Pela primeira vez, pesquisadores do Instituto de Genética Vanderbilt, nos Estados Unidos, conseguiram montar a maior análise genética sobre disfemia ou espasmofemia, popularmente conhecida como gagueira. O estudo publicado na revista Nature Genetics utilizou dados de 1 milhão de indivíduos. Os resultados apontam para 57 loci genômicos (posições específicas no DNA) distintos associados à gagueira e sugerem uma arquitetura genética compartilhada entre gagueira e autismo, depressão e musicalidade. A experiência fornece a identificação precoce e avanços terapêuticos, substituindo interpretações do diagnóstico e contribuindo para desfazer o estigma.
Jennifer Below, diretora do Instituto de Genética Vanderbilt e professora de medicina no Centro Médico da Universidade Vanderbilt, coordenou o estudo. “Ninguém entende realmente por que alguém gagueja. Isso tem sido um completo mistério. E isso se aplica à maioria das patologias da fala e da linguagem. Elas são profundamente pouco estudadas, porque não levam as pessoas ao hospital, mas podem ter consequências enormes na qualidade de vida das pessoas”, disse
Caracterizada por repetições de sílabas e palavras, prolongamentos de sons e pausas entre palavras, a gagueira é definida como um distúrbio de fluência que afeta cerca de 400 milhões de pessoas no mundo. “Precisamos entender os fatores de risco para características da fala e da linguagem para que possamos identificar crianças precocemente e obter tratamento adequado para aquelas que precisam”, afirmou Bellow.
Estigmas
Jovens, que gaguejam relatam aumento de bullying, menor participação em sala de aula e uma experiência escolar negativa. A gagueira também pode impactar nas oportunidades de emprego, a percepção de desempenho profissional e o bem-estar mental e social, conforme observado abaixo. “Há centenas de anos existem ideias equivocadas sobre as causas da gagueira, como uma questão associada a canhotos e a traumas de infância e mães autoritárias”, disse Below. “Em vez de ser causada por falhas pessoais, familiares ou de inteligência, nosso estudo mostra que a gagueira é influenciada por nossos genes.”
Shelly Jo Kraft, que também participou da pesquisa, professora associada de patologia da linguagem e audiologia na Wayne State University e coautora do artigo daNature Genetics, pesquisa o tema há mais de duas décadas. Ela lembra que o início da gagueira desenvolvimental ocorre em crianças entre 2 e 5 anos de idade, e cerca de 80% se recuperam espontaneamente, com ou sem terapia fonoaudiológica. O diagnóstico afeta um número quase igual de homens e mulheres, mas é mais comum em adolescentes e adultos masculinos.
Resultados
Os cientistas identificaram 57 loci genômicos distintos, mapeados em 48 genes, associados ao risco de gagueira. As assinaturas genéticas diferiram entre homens e mulheres, o que pode estar relacionado à gagueira persistente versus gagueira recuperada. Houve, ainda, subavaliações de gagueira clinicamente comprovada (International Stuttering Project) e de outra de gagueira autorrelatada (Add Health).
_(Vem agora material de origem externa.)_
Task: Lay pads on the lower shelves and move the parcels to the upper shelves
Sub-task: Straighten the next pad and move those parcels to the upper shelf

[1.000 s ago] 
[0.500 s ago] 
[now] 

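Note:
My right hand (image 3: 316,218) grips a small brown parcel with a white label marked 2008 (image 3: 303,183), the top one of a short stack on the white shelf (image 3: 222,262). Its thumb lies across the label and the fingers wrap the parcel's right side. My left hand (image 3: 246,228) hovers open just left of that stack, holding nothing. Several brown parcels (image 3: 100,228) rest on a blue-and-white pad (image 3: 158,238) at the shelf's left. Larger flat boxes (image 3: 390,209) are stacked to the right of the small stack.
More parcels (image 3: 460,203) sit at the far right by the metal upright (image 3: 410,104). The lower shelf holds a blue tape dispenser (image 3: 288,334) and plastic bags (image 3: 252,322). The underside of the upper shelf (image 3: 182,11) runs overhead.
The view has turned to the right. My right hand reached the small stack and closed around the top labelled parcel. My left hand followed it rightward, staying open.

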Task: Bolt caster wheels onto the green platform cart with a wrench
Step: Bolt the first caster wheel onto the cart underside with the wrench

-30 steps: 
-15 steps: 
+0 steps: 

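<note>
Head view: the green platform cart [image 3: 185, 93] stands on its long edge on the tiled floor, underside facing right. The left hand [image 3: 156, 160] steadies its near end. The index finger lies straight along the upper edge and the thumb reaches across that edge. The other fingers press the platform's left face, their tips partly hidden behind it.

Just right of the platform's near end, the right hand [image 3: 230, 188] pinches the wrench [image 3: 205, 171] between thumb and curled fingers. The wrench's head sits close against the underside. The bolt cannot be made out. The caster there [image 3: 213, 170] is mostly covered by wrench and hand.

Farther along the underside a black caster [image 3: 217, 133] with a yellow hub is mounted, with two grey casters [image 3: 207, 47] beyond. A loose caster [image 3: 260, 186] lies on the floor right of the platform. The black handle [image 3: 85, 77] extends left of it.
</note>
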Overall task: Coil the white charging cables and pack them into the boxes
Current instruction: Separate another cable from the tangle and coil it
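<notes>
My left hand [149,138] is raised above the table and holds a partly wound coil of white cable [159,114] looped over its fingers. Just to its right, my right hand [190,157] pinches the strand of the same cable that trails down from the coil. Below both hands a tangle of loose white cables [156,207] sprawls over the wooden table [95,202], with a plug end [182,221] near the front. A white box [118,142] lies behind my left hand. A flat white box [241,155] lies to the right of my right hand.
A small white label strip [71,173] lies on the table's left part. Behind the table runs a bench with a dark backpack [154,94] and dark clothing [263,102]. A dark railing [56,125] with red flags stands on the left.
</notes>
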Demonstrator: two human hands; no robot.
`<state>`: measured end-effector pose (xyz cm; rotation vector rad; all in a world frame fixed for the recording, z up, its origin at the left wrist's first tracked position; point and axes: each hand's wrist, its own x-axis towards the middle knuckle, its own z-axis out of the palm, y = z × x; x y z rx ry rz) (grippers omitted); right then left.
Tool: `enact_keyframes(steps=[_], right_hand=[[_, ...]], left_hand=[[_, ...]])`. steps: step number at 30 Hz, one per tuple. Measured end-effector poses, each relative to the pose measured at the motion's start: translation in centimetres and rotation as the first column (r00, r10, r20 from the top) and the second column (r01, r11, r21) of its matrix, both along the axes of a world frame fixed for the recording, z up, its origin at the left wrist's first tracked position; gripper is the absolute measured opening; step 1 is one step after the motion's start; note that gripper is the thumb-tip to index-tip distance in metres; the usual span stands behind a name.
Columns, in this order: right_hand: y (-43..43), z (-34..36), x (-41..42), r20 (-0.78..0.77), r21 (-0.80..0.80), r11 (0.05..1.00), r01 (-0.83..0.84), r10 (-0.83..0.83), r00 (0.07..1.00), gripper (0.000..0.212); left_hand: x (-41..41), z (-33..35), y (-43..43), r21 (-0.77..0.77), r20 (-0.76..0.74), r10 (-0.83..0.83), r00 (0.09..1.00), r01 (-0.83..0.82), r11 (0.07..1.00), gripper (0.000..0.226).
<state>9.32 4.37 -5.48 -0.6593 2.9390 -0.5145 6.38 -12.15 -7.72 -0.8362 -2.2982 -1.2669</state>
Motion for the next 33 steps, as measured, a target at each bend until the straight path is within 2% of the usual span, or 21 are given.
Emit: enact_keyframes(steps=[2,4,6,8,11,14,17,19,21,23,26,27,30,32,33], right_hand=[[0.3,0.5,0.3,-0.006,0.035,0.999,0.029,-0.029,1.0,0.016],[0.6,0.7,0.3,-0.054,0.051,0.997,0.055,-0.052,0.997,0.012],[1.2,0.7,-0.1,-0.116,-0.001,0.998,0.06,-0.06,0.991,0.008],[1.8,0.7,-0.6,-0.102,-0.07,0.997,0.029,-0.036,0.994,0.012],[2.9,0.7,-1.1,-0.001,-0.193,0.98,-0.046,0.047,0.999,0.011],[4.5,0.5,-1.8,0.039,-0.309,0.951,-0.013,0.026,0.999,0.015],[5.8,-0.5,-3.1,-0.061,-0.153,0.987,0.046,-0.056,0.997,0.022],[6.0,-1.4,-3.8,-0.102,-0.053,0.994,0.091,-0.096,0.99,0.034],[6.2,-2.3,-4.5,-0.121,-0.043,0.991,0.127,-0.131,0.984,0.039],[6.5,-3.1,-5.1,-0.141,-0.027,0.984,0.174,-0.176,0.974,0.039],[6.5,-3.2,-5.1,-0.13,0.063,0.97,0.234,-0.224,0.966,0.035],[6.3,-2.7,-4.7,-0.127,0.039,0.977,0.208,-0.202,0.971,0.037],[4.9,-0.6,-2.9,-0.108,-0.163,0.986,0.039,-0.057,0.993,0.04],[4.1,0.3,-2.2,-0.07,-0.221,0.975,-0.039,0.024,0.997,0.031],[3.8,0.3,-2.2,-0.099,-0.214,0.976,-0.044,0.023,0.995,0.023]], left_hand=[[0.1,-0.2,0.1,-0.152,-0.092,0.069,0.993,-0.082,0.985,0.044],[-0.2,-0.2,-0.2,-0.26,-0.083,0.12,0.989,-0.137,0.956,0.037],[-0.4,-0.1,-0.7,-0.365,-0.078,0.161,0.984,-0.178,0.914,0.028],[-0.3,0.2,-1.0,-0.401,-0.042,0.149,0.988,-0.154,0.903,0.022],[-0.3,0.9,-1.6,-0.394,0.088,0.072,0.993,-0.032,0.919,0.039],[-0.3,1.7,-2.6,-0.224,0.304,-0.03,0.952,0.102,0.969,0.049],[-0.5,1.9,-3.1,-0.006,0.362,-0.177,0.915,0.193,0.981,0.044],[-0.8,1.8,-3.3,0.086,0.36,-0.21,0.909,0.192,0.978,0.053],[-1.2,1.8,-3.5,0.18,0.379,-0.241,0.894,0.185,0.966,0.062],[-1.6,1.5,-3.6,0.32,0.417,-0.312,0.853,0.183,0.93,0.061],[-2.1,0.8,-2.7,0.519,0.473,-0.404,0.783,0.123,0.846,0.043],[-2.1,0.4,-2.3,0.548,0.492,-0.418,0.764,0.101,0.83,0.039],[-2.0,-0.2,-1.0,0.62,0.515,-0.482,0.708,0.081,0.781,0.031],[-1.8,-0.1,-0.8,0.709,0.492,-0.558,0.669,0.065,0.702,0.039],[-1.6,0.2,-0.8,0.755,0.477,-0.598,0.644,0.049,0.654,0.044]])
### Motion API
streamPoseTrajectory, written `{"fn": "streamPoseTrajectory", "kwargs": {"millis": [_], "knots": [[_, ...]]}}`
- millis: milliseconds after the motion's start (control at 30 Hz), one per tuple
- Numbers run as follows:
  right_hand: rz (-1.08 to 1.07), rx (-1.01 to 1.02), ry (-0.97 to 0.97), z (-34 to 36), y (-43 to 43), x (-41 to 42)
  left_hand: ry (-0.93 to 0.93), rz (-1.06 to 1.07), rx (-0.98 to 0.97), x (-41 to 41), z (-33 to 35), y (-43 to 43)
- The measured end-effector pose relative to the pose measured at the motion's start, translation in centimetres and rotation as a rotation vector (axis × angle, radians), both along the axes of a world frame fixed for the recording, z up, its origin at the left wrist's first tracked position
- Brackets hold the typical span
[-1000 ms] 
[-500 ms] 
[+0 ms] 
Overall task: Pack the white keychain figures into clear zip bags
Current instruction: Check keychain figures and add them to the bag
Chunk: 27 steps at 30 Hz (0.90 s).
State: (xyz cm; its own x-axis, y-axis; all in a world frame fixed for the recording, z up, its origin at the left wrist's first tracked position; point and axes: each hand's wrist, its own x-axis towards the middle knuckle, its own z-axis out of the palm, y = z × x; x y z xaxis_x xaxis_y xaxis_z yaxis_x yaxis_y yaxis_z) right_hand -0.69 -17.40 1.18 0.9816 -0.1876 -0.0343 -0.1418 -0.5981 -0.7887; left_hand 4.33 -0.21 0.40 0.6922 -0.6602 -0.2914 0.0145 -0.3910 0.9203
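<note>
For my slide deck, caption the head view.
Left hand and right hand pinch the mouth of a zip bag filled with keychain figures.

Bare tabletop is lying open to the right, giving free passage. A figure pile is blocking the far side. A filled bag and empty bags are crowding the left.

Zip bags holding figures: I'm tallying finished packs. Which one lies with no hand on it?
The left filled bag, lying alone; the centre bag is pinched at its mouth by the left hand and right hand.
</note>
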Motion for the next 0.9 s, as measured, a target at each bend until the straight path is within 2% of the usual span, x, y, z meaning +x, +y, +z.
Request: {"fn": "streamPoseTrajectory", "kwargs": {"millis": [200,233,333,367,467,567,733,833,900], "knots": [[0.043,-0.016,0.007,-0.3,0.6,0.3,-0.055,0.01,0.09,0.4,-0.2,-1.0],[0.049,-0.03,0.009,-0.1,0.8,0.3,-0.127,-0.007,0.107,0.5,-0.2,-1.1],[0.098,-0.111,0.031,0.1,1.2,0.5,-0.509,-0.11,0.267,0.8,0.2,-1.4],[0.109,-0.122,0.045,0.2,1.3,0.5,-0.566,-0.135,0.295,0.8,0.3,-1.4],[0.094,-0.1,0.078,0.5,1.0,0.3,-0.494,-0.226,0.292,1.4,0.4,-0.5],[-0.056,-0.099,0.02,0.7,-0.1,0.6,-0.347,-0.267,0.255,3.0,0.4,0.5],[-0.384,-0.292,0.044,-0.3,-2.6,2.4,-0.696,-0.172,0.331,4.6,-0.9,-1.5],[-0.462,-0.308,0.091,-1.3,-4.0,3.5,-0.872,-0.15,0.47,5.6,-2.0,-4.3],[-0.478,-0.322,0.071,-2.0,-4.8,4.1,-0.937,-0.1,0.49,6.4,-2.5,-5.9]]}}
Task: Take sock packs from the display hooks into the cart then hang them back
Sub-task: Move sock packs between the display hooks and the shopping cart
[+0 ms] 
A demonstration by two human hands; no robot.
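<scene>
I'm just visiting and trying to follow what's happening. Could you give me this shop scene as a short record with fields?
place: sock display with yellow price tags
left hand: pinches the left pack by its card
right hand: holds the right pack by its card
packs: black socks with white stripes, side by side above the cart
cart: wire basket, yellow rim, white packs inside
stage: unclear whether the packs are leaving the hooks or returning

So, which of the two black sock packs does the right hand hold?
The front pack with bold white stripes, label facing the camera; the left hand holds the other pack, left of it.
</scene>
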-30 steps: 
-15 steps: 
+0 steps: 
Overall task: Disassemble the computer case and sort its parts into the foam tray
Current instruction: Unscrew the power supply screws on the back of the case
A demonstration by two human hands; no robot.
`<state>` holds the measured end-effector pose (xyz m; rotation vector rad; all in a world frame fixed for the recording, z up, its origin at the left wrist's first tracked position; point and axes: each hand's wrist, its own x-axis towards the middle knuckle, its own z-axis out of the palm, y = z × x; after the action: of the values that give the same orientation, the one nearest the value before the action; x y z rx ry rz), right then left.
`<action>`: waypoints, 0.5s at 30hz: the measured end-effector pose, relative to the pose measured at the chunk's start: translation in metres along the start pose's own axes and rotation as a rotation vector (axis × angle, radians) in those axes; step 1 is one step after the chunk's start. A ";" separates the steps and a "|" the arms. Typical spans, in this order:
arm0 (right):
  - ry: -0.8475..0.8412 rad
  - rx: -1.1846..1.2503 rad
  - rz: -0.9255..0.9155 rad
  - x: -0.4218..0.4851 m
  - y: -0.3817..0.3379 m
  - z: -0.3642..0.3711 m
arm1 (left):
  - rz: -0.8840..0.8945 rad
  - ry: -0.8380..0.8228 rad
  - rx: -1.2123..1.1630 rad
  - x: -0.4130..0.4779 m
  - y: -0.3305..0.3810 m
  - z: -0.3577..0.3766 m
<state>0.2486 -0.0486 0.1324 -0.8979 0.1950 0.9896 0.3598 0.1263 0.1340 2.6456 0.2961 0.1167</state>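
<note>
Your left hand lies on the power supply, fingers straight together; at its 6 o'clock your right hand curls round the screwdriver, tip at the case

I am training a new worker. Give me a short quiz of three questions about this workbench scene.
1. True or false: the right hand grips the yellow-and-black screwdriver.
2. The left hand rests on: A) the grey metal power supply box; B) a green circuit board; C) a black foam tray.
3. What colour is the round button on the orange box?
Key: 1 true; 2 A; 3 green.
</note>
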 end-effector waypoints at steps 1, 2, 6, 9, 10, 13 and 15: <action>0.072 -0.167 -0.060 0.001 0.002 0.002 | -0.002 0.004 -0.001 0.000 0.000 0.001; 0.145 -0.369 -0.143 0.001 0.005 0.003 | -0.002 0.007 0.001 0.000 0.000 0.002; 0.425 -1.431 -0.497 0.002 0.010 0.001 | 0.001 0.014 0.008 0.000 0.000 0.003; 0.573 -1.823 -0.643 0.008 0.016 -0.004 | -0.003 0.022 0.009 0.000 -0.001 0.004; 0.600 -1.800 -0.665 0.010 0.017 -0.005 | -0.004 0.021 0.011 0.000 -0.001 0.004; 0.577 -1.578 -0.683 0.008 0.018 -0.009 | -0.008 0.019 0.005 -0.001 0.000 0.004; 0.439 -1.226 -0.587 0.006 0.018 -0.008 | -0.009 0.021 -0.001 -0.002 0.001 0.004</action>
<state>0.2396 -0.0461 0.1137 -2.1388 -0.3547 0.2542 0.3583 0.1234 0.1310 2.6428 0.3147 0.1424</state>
Nos resultados, surgiram uma pontuação de risco poligênica derivada dos sinais genéticos em homens, mas não em mulheres, previu a gagueira tanto para homens quanto para mulheres nos dois conjuntos de dados independentes. Dillon Pruett, pesquisador de pós-doutorado e coautor do estudo sobre gagueira.
“Há muitas perguntas sem resposta sobre a gagueira e, como alguém pessoalmente afetado, eu queria contribuir para este conjunto de pesquisas”, disse Pruett. “Nosso estudo descobriu que existem muitos genes que, em última análise, contribuem para o risco de gagueira, e esperamos usar esse conhecimento para dissipar o estigma relacionado ao diagnóstico e também, com sorte, para desenvolver novas abordagens terapêuticas no futuro.”
A estimativa é de que há aproximadamente 10 milhões de pessoas consideradas gagas no Brasil, incluindo crianças, adolescentes, jovens e adultos. A maioria, de acordo com especialistas, apresenta os primeiros sintomas na infância.